▸ Directions for this task
Would you copy all lines in the data that contain the word "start"?

▸ Given data
+ + + + + + +
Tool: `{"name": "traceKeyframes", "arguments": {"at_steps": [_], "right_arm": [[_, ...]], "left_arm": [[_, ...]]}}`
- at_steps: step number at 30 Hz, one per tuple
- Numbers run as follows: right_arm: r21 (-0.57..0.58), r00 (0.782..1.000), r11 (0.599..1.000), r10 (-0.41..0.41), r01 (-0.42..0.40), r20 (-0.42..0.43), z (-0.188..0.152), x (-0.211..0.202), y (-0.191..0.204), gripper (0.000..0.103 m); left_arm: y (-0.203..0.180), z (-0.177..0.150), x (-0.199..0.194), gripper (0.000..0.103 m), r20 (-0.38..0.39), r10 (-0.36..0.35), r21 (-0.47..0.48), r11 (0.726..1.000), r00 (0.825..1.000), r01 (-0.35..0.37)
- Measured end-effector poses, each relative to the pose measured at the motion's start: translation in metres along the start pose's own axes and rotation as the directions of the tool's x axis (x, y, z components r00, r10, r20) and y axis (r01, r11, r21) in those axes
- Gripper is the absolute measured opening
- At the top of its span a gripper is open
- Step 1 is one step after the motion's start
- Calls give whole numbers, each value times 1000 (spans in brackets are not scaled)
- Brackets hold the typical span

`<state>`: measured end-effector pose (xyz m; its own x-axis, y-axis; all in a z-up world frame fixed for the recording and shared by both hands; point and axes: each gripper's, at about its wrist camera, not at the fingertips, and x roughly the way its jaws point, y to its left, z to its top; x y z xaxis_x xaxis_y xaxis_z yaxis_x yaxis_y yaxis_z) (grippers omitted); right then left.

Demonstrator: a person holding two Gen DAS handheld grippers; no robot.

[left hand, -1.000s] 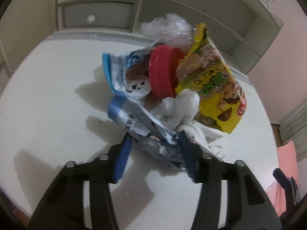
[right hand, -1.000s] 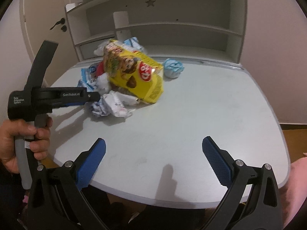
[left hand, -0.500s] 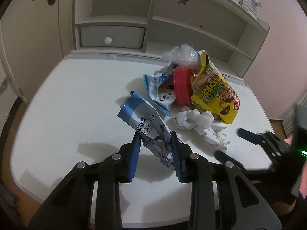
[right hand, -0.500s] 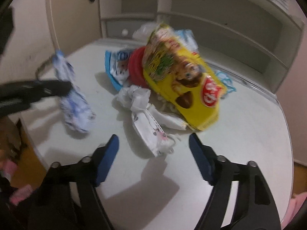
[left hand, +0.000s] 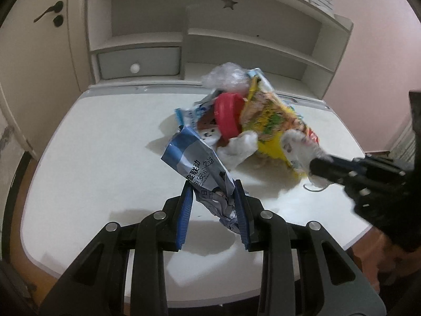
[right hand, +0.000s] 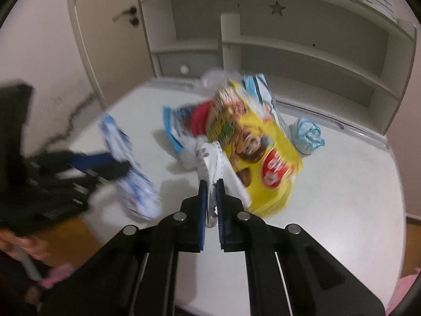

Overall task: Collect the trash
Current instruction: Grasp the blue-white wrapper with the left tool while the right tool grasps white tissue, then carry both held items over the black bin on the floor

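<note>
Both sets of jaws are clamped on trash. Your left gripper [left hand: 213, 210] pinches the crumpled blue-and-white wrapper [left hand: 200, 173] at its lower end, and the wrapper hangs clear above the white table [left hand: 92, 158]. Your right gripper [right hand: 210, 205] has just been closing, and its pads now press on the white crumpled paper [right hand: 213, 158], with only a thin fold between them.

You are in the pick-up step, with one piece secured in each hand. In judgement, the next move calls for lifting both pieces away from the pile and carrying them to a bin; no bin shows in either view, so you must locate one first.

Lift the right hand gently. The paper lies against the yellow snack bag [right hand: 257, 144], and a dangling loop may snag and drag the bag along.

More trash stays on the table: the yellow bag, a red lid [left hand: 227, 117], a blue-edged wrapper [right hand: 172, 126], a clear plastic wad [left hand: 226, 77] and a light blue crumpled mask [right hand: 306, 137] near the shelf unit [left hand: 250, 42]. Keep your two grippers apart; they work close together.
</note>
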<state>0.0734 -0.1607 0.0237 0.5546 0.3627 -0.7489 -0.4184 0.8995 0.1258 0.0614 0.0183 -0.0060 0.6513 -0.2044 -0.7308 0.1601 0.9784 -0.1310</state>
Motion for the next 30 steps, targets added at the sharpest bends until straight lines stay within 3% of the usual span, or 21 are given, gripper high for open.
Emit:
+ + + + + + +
▸ Response to this task
- Measured end-effector poses, each relative to the pose measured at the motion's start: translation in metres along the start pose's own axes and rotation as the directions of the tool's x axis (x, y, z components r00, r10, r20) and y axis (r01, r11, r21) in those axes
- Step 1 is one step after the motion's start

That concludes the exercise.